Y empecemos con un texto de la Sagrada Escritura en que se nos relatan crímenes semejantes de la antigüedad: “Y porque aborrecías a los antiguos habitantes de tu tierra santa. Que practicaban obras detestables de magia, ritos impíos. Y eran crueles asesinos de sus hijos (…)”. (Sabiduría 12, 3-5). Y pese a que Dios detestaba esos crímenes, a pesar de ello, les da ocasión de hacer penitencia y arrepentirse: “Pero castigándolos poco a poco, les diste lugar a penitencia, no ignorando (…) que jamás se mudaría su pensamiento” (Sabiduría 12, 10).

Y si el Dios en que predominaba la Justicia, en el Antiguo Testamento, da ocasión a su Misericordia a los culpables, cuanto más el Dios en que predomina la Misericordia, a partir de Cristo, evitará que las mujeres que han cometido ese espantoso mal caigan en desesperación, dejando abierta la puerta santa del perdón a las sinceramente arrepentidas.
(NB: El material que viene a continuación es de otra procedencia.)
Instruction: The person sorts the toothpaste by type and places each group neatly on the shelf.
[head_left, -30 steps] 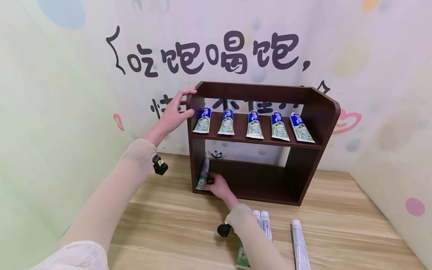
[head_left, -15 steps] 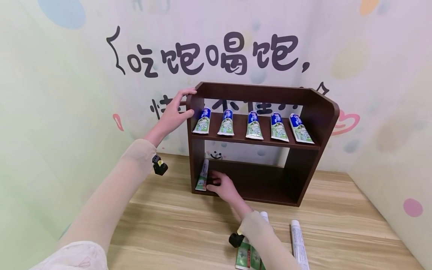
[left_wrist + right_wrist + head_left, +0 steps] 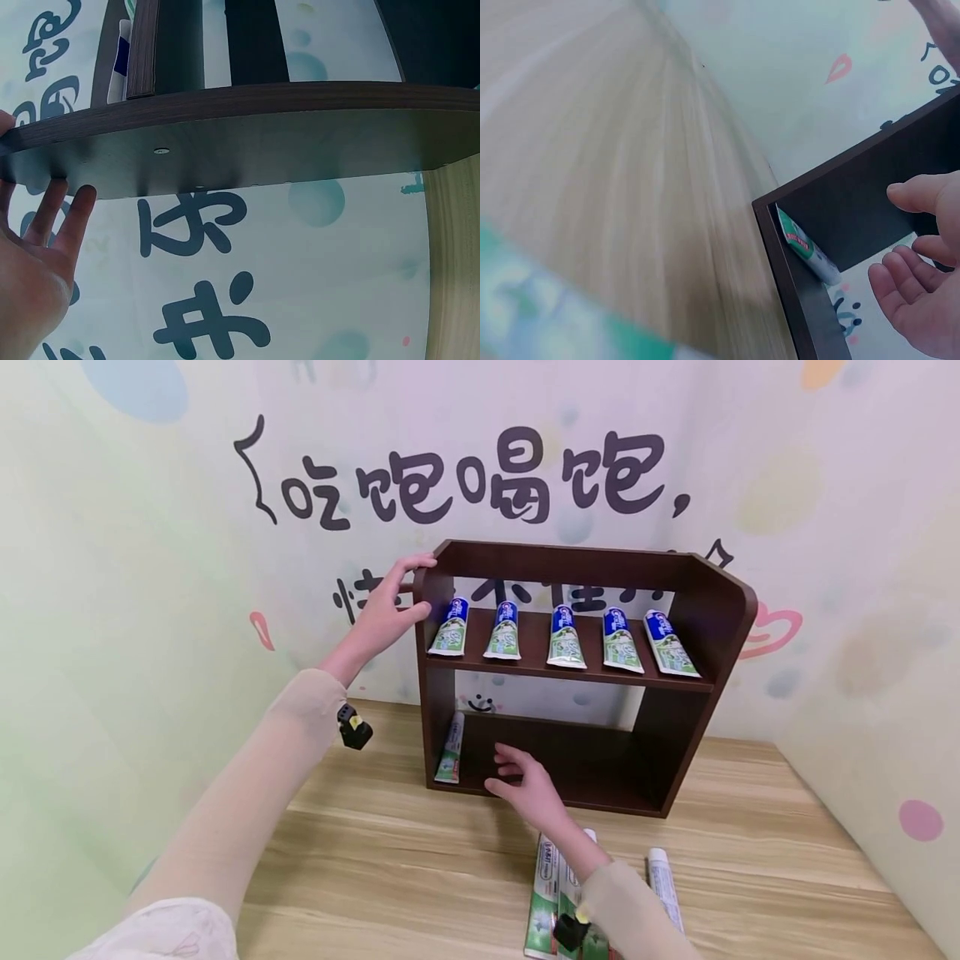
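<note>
A dark brown two-tier shelf [image 3: 570, 562] stands on the table. My left hand [image 3: 386, 614] holds its left side panel near the top, thumb at the front edge; the left wrist view shows fingers [image 3: 79, 217] against the panel's outer face. In the lower compartment a green-and-white toothpaste tube [image 3: 451, 750] leans in the left corner, cap end toward the back. My right hand [image 3: 534, 789] hovers before the lower compartment, right of that tube and apart from it. Its fingers are relaxed and hold nothing, as the right wrist view also shows.
Several blue-and-green toothpaste tubes [image 3: 565, 639] stand spaced along the upper tier. More green-and-white tubes [image 3: 542, 902] lie side by side on the table [image 3: 375, 877], partly under my right forearm. A single white tube [image 3: 663, 881] lies farther right. Printed walls enclose the table.
My right hand has let go of the toothpaste tube in the lower left corner and drawn back to the right and toward me. The left hand has stayed on the shelf.
</note>
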`<state>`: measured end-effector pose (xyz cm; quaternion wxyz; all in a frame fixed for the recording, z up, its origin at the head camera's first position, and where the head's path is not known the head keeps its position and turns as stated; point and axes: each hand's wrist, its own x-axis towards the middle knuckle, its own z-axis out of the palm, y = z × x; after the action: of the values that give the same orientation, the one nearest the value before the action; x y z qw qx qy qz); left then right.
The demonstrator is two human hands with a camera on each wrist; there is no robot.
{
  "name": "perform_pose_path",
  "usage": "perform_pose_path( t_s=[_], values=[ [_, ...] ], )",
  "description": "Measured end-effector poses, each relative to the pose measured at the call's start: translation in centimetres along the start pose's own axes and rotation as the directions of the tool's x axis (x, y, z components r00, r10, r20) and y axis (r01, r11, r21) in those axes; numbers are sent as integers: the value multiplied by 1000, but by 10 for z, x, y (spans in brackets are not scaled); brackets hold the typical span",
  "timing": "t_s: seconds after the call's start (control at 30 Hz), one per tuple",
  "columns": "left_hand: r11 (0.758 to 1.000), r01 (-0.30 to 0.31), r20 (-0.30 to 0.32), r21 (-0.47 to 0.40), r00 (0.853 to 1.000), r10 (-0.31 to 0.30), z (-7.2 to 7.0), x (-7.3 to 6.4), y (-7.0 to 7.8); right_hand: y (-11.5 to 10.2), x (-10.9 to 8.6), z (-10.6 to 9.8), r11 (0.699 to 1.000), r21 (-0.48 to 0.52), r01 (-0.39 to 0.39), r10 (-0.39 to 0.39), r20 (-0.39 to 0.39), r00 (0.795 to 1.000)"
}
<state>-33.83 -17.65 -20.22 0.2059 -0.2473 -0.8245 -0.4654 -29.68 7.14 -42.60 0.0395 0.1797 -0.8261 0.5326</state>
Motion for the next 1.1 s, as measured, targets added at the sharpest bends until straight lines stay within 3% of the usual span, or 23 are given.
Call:
perform_pose_path(
  t_s=[0.37,0.77,1.1],
  values=[
    [1000,-4,1,-6,1000,4,-1,1,0,15,-37,-37,1000,18,-22,22,-37,999],
    [1000,5,14,-21,1000,-5,0,0,1,21,-78,-71,998,-37,-56,52,-102,993],
    [1000,2,7,-20,1000,-2,1,0,1,30,-100,-86,992,-109,-71,51,-171,984]
  ],
)
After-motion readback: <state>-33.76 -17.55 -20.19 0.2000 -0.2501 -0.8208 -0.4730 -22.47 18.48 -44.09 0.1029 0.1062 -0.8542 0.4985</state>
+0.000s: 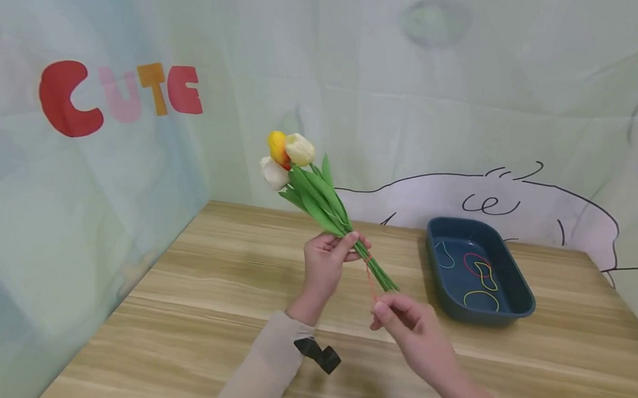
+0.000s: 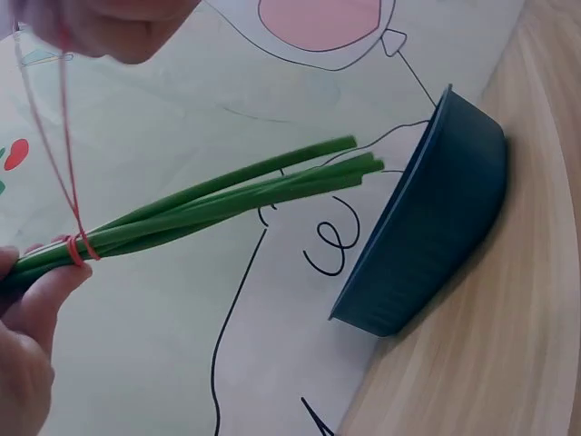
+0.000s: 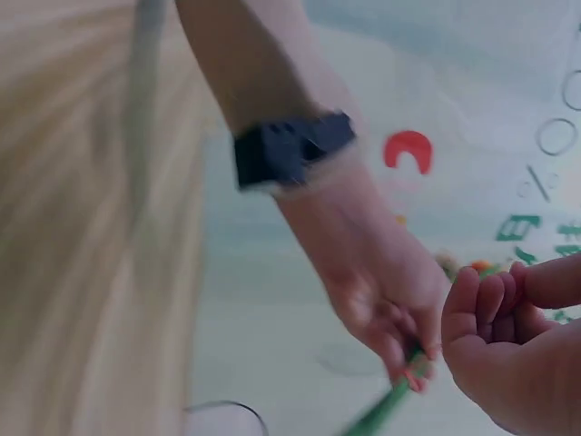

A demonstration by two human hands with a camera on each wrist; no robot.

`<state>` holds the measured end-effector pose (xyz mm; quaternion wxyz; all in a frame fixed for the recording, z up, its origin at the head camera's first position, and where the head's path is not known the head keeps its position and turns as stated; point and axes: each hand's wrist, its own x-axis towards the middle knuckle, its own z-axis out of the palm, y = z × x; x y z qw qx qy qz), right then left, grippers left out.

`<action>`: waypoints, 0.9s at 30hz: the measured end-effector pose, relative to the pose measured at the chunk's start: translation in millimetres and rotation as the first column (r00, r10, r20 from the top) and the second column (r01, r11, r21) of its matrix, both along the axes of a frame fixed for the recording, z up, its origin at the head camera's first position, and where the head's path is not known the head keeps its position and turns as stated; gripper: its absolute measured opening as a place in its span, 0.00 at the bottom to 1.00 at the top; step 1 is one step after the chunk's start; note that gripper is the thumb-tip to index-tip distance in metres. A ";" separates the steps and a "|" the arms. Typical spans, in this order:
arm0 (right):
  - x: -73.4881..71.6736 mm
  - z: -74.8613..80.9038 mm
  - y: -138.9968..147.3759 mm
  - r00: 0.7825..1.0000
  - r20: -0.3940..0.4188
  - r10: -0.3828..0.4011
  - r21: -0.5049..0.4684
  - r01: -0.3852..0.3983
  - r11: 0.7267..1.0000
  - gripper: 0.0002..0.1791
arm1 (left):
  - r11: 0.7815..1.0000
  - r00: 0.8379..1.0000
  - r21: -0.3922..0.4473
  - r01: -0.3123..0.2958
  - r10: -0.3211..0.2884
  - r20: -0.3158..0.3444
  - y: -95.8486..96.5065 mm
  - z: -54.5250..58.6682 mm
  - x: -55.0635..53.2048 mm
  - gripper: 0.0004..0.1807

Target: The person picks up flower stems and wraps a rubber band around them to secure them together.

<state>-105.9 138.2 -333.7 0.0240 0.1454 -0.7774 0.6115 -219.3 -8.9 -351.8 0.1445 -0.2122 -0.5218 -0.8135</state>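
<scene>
Your left hand [image 1: 324, 261] grips the bundle of tulips [image 1: 321, 202] by its green stems, thumb laid across them, and holds it tilted above the counter [image 1: 197, 288]. The blooms, one yellow-orange, one white and one cream, sit up and to the left, with the bare stem ends pointing down to the right. A red rubber band [image 2: 82, 247] goes round the stems beside your left fingers, and its free loop is drawn out in two strands to your right hand [image 1: 417, 337], which pinches the far end between thumb and fingers.

To the right, well apart from the blooms, a dark blue basin [image 1: 485, 318] stands on the counter. In it lie a pale blue band [image 1: 440, 265], a pinkish-red one [image 1: 464, 262] and two yellow ones, one of which overlaps the red.

On the backdrop [image 1: 331, 45] at your left you can read "CUTE" [image 1: 185, 90] in capitals: red C, pink U, orange T, red E. Your right wrist view shows green characters [image 3: 519, 227] and a percent-like mark, too blurred to read surely. A black device [image 1: 317, 354] is strapped at your left wrist, by the beige sleeve [image 1: 269, 363].
</scene>
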 end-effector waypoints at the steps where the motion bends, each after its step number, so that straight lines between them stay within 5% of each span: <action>1: 0.2 5.8 5.0 0.999 -0.037 -0.012 0.018 0.013 1.000 0.09 | 1.000 1.000 -0.016 0.006 -0.006 -0.014 -0.9 0.4 0.0 0.11; 8: -12.3 30.9 41.2 0.957 -0.290 0.001 0.006 0.001 1.000 0.10 | 0.992 0.994 -0.093 0.089 -0.094 -0.054 -2.5 2.8 0.2 0.10; 16: -36.5 26.7 62.8 0.940 -0.341 -0.021 0.015 0.027 1.000 0.11 | 0.943 0.958 -0.177 0.282 -0.285 0.007 -6.3 8.6 4.4 0.11; 22: -50.1 8.1 62.5 0.951 -0.308 -0.024 0.048 0.041 0.998 0.08 | 0.896 0.891 0.016 0.443 -0.442 0.103 -9.4 15.6 8.6 0.10; 27: -57.0 -12.3 52.0 0.974 -0.225 -0.037 0.094 0.060 0.994 0.06 | 0.867 0.854 0.134 0.480 -0.497 0.154 -11.3 18.1 8.4 0.16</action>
Porque en el aborto hay dos víctimas: el niño asesinado (víctima física) y la madre que lo consiente (víctima espiritual). Ya que si el no nacido, va al Cielo (antes o después), en cambio la madre culpable flirtea, si no se arrepiente, con el infierno. La madre es a menudo víctima también psicológica: el trauma que arrastran muchas que han abortado y negado el instinto natural a la maternidad.

Decían en la Convención los líderes que propagan la cruel cruzada abortista que la embarazada tiene derecho a disponer de su propio cuerpo, dando por cierto que el feto es simplemente una pieza más del organismo de la madre. Pero el niño concebido tiene ya un carnet biológico, un ADN, distinto del de la madre gestante y no es pues parte del cuerpo de la embarazada. Y, además, es sabido que el organismo de la mujer encinta segrega una sustancia hormonal que impide o evita que el feto concebido desencadene en el cuerpo maternal la respuesta biológica a un cuerpo extraño. Se trata pues de que éste es un cuerpo distinto del de la embarazada.

Y si es otro ser diferente y con ADN humano, acabar con su vida no es como arrancarse una muela, sino que es asesinar a un ser humano distinto. Una feliz comparación nos advierte que, por ejemplo, un taxista no goza del derecho a matar a un viajero por más que esté alojado en el taxi de su propiedad. Del mismo modo la madre que alberga en su seno a un ser humano distinto no tiene derecho a matarlo: No puede matar al inquilino. La madre, por el contrario, por moral natural es constituida en guardiana de su bebé y se le pide acogerlo con ese amor con que Dios ha dotado a la madre que no rechaza su bella y entrañable condición.

Es penoso que el Partido demócrata, que se supone defendía la suerte de los más desfavorecidos, sea abanderado del genocidio de los más débiles, inocentes e indefensos: los niños aún no nacidos. Sólo una lógica diabólica puede estar detrás de esta desgraciada deriva. Esta lógica maligna ha podido hacer de algunos católicos cómplices de tan grave crimen, sin exceptuar a alguna jerarquía católica que pasó por la convención sin condenar el abortorio.

Y, si con buena voluntad, defendemos las causas de los más débiles, haciéndoles justicia, ¿quiénes son más débiles, inocentes e indefensos que los niños aún no nacidos? ¿Quién merece más que se les haga justicia?